Causes of muscle loss: Metabolic and mental stress

As a result, all these effects put your body into combat mode. This mod is designed for survival and focuses solely on energy generation. Muscles break down to produce more energy. Because glycogen and fat stores are very valuable in energy metabolism. In order to better understand this phenomenon, I have to tell you that cortisol is in full control.

Solution: You need to manage stress well and avoid bad living conditions. Here I will examine the bad living conditions under other headings piece by piece.

Causes of muscle loss: Exercising more or less

Exercising is one of the most important factors in building and maintaining muscle mass. Using this factor correctly directly affects the result.

Your muscles need stimulation to maintain their current state. These impulses send the message to cells, “We need more muscle power, keep growing.” If you exercise insufficiently, this message cannot be conveyed to the muscle cells sufficiently, and as a result, your muscle cells begin to shrink, believing that they have an unnecessary size.
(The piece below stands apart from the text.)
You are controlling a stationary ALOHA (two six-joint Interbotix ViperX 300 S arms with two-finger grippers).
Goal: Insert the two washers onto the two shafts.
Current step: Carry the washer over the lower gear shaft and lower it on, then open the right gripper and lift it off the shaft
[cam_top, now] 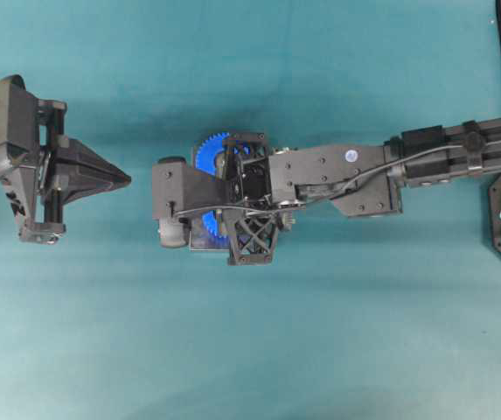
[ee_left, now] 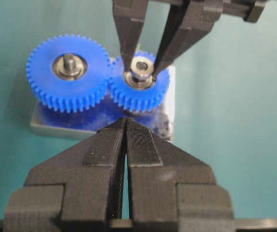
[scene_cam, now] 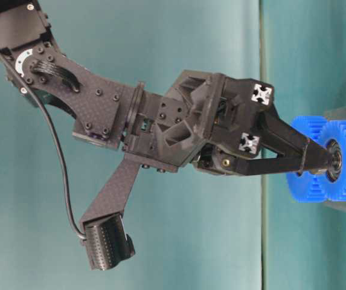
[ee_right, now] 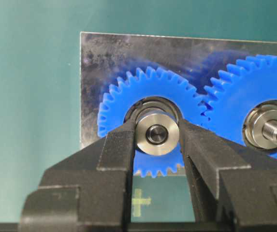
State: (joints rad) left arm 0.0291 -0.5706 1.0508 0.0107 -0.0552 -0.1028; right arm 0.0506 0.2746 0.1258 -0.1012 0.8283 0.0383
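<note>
Pinching the washer (ee_right: 156,134) by its rim at frame centre, the right gripper (ee_right: 156,137) held a small, rigid, probably slippery steel piece.

No readable words or numbers appear anywhere. The only sign is a pale plus-shaped mark (ee_right: 139,202) on the teal counter (ee_right: 27,121), also visible at the counter's edge in the table-level view.
</note>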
If you exercise too much, metabolic stress occurs in your body. This stress can range from excessive metabolic waste accumulation to an increase in cortisol levels. As a result, excessive exercise stresses you, causing your muscle mass to shrink.

Solution: Correct exercise pace is essential for reducing muscle loss. First, you should create the right time and intensity for training, then plan the necessary rest period. I determined the ideal exercise pace for my body as three days of weight and one day of cardio. Each workout takes a maximum of forty minutes.

I have extensive articles about set repetition planning, weekly exercise pace and rest period between sets. I recommend that you read the topics you are curious about in detail.

Causes of muscle loss: Low or poor sleep patterns

Sleep is effective on critical body functions, as I have mentioned in many articles before. We can see these effects especially on hormones. As such, a good quality and good sleep is essential for the release of anabolic hormones, which have a serious role in protecting muscle mass.

It is known that good sleep increases anti-aromatase levels and significantly increases anabolism, which inhibits the aromatase enzyme that turns testosterone into estrogen. In addition, growth hormone, another hormone closely related to muscle mass, is also closely related to sleep.

Solution: Adequate sleep is 7-8 hours on average for adults. In addition to sleep duration, paying attention to sleep quality and a night sleep (starting at 23:00 at the latest) in a quiet and dark environment will always be beneficial.

Other factors for muscle loss

There is much more to be said about muscle loss. There are many reasons such as muscle loss associated with old age, muscle loss associated with hunger after intense exercise, muscle loss during serious illness, muscle loss during injury.

All causes of muscle loss can be solved based on the cause. As a result, keeping muscle loss under control is a big step towards a healthy life. You can make a big difference with small changes.